Vivek Kundra, Chief Information Officer in the Whitehouse’s Open Government Initiative, was even more explicit – saying that “the dream here is that you have a grad student, sifting through these datasets at 3 in the morning, who finds, at the intersection of multiple datasets, insight that we may not have seen, or developed a solution that we may not have thought of.”

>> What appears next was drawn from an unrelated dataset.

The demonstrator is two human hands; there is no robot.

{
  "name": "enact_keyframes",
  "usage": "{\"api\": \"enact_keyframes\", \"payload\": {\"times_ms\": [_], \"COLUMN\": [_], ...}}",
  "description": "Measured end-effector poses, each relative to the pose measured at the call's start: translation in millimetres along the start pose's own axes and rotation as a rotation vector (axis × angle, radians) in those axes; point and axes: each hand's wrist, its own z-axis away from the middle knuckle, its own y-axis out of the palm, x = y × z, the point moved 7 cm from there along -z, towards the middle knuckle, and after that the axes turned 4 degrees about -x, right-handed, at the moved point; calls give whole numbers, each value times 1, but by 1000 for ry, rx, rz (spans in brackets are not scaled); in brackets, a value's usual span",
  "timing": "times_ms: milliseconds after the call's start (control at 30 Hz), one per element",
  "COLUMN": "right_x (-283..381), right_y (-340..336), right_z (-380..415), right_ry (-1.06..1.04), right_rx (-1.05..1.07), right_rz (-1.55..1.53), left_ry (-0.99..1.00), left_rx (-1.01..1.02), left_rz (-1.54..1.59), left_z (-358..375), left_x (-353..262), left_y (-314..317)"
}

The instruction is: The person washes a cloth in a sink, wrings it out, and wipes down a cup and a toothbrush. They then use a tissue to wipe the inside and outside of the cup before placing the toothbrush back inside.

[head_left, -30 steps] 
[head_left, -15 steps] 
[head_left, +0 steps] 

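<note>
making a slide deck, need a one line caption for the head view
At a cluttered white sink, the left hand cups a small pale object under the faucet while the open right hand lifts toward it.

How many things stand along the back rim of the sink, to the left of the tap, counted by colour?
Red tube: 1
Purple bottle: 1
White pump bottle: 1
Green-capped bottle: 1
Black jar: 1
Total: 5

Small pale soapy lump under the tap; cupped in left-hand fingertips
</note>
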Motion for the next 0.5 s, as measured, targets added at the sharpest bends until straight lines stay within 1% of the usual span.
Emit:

This is an extraordinary vision. This discussion comes hot on the heels of a debate in Congress regarding the level of information they are willing to release to the public in advance of voting on a bill. Last Wednesday CBS reports, with regard to the health care bill, that “[t]he Senate Finance Committee considered for two hours today a Republican amendment — which was ultimately rejected — that would have required the “legislative” language of the committee’s final bill, along with a cost estimate for the bill, to be posted online for 72 hours before the committee voted on it. Instead, the committee passed a similar amendment, offered by Committee Chair Max Baucus (D-Mont.), to put online the “conceptual” or “plain” language of the bill, along with the cost estimate.” What is remarkable is the sense this gives that somehow the public won’t understand the raw text of the bill (I noticed no compromise position offered that would make both versions available, which seems an obvious solution).

The Whitehouse’s efforts have the potential to test this hypothesis: if given more information will people pull things out of context and promulgate misinformation? The Whitehouse is betting that they won’t, and Kundra does state the Whitehouse is accompanying dataset release with efforts to provide contextual meta-data for each dataset while safeguarding national security and individual privacy rights.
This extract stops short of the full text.